Où il est question de story technique, un sujet controversé

Les types de story dans un backlog

La vocation du backlog étant de collecter tous les travaux de l’équipe qui apportent de la valeur, il n’est pas raisonnable de se limiter uniquement à ce qui est visible des parties prenantes.

Cette présentation des types de story reprend l’idée de Backlog in Colors proposée par Philippe Kruchten (qu’on trouvera dans ses slides sur la dette technique dont je conseille la lecture; elle donne du sens à cette notion souvent vague).

Elle se base sur 4 quadrants avec deux axes :

  • selon que la story ajoute de la valeur ou rétablit celle perdue,
  • selon que cette valeur est perceptible par les parties prenantes externes à l’équipe (valeur “métier”), ou seulement par l’équipe (valeur aussi, mais pas directement “métier”).

La story “technique” se justifie dans plusieurs situations :

  • il y a une décision technique à prendre sur la façon de réaliser une user story,
  • il y a un risque technique qu’on veut lever avant la réalisation d’une user story,
  • des travaux techniques, visant à améliorer la façon dont l’équipe développe ou la qualité : infrastructure, logistique, nouvel outil, formation, refactoring…

Pour ne montrer que de la valeur “métier” dans un backlog, on pourrait essayer de toujours inclure les travaux d’une story technique dans une user story.
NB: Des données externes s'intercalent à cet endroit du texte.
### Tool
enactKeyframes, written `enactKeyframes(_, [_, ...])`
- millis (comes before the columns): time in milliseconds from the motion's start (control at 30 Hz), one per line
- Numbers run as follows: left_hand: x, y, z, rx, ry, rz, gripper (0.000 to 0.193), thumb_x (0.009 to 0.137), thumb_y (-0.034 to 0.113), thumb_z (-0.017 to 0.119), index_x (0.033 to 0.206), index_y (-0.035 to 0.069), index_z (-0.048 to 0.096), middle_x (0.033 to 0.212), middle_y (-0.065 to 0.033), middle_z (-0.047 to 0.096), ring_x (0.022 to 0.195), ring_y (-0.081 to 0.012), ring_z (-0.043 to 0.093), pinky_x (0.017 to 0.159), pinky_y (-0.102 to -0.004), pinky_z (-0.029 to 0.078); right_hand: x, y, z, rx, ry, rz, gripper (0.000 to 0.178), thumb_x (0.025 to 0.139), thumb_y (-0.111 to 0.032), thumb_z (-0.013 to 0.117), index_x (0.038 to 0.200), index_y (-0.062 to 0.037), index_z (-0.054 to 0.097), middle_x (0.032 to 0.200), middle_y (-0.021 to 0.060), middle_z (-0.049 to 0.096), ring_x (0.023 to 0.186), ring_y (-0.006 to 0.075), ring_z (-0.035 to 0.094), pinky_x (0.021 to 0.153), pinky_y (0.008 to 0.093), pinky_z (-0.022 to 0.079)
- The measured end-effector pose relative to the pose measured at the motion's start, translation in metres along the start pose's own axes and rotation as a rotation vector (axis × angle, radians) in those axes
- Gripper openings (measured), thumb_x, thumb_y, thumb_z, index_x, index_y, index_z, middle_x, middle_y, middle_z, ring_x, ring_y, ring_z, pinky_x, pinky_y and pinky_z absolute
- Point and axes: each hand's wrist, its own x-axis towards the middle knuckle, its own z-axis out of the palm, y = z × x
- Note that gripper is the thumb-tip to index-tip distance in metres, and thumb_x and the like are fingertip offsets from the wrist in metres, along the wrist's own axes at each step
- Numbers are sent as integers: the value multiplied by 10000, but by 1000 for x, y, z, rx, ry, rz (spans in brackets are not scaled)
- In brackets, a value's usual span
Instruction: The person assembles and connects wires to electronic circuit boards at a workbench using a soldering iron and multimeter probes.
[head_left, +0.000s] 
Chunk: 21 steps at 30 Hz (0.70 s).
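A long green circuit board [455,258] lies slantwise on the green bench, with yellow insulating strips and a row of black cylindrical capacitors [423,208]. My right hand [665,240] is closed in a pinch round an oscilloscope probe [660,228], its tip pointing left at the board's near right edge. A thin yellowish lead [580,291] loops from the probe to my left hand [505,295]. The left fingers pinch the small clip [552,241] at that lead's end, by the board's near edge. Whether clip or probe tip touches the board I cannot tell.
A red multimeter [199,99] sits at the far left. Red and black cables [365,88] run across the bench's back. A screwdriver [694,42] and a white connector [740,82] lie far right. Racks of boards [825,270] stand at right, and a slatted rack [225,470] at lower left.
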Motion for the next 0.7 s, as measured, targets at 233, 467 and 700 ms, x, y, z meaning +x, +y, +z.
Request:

Ce serait totalement artificiel dans le dernier cas. Dans les deux premiers cas, cela reviendrait à prendre dans un sprint une story avec une grande incertitude sur sa terminaison. Ce qui n’est pas une bonne idée. Il me semble que c’est pour éviter ça que XP avait introduit il y a longtemps le spike.

Attention, dans les user stories il y a toujours des travaux techniques (conception, code) et c’est très bien. Il ne s’agit pas de faire une story technique pour chaque user story, en y mettant les travaux techniques.